ASSIGNMENT
Write the listing out again exactly as it stands, with no images.

SOURCE MATERIAL
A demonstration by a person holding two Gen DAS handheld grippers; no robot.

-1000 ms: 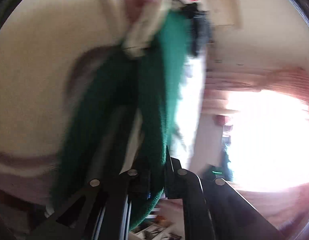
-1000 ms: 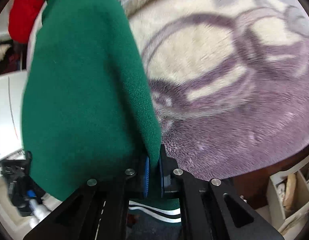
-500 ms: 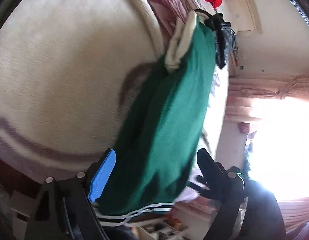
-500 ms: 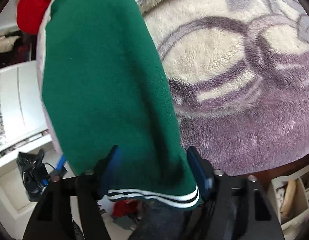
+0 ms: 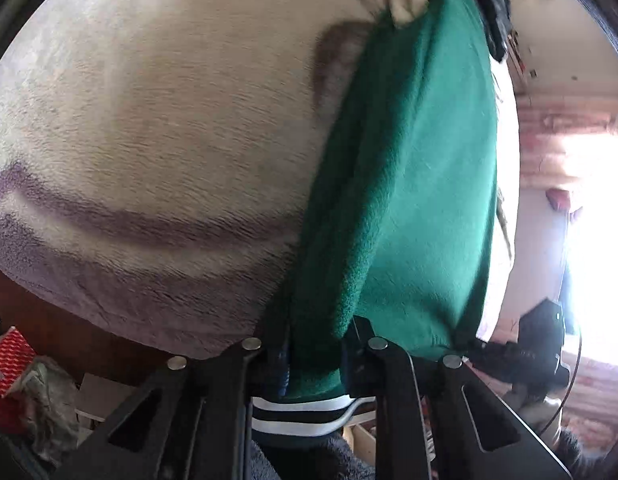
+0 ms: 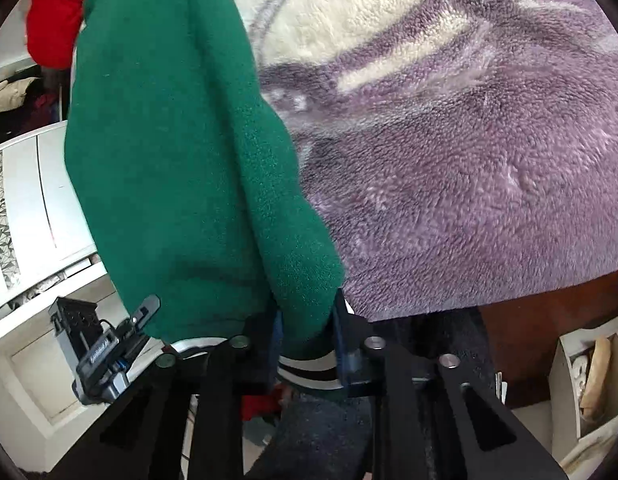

TASK ANSWER
A demonstration by a person holding two Gen DAS handheld grippers; no robot.

-1000 ms: 
-1000 ms: 
-500 ms: 
-500 ms: 
+0 ms: 
+0 ms: 

The reply is now complete.